2

I would like to be able to refer to columns by name and index in one vector. As example I specify only:

EDIT: I changed the order of the original vector as I want the order to not matter.

columns <- c(1:7, "j", 8, "i")

I would then like to retrieve the names of the index 1 to 9 and add them to the vector (in the correct place).

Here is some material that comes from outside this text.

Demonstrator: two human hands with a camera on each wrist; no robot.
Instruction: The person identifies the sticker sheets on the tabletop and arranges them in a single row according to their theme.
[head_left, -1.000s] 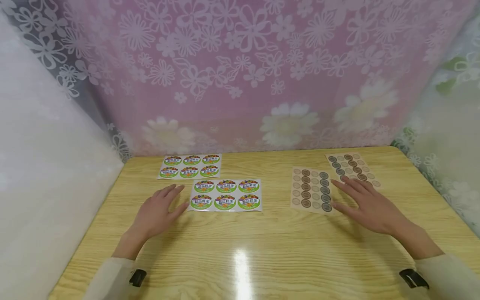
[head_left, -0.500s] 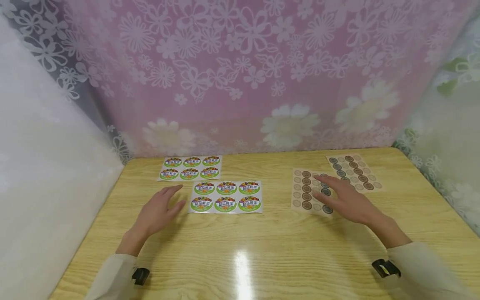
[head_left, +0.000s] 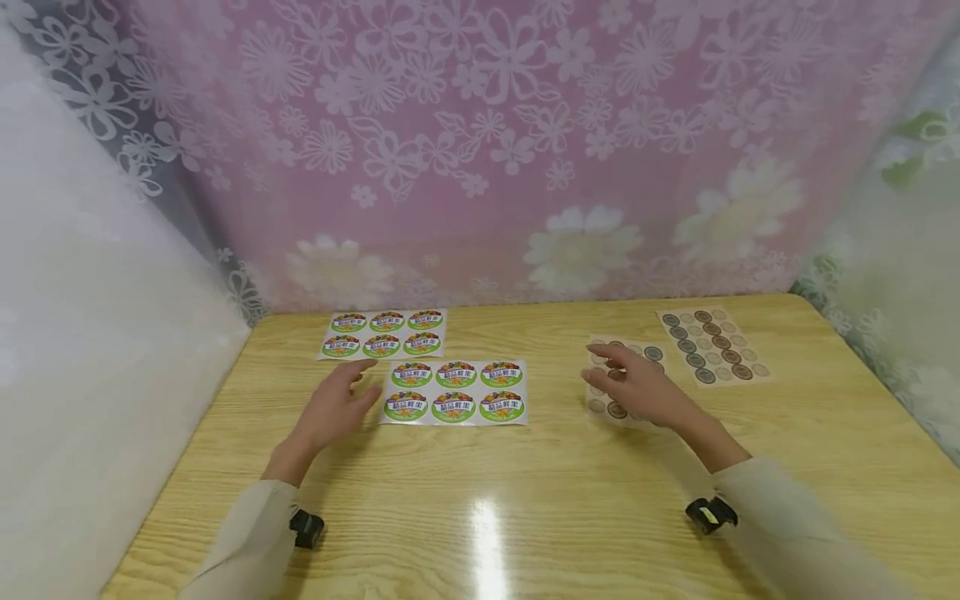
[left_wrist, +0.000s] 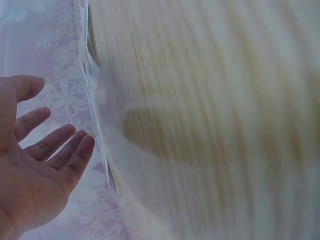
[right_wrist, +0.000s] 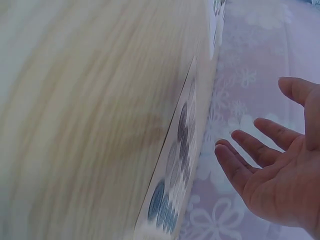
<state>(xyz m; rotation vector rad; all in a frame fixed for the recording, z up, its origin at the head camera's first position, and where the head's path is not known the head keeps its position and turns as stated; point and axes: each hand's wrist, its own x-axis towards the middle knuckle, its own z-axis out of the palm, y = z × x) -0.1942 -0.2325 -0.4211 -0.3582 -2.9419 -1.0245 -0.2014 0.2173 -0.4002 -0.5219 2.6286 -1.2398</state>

I have a general idea, but coding wise I am not getting very far:

library(data.table)
df <- fread(
"a b c d e f g h i j
1 2 3 4 5 6 7 8 9 10",
  header = TRUE
)

function(data, columns){
nums <- as.numeric(columns)
named_columns <- ?
nums <- nums[!is.na(nums)]
name_nums <- colnames(df)[nums]

all_columns <- setdiff(named_colums, name_nums)
# Order of the original vector?
column_names <- result
}

and then return it to the vector so that the outcome will be:

column_names <- c("a", ..., "j", "h", "i")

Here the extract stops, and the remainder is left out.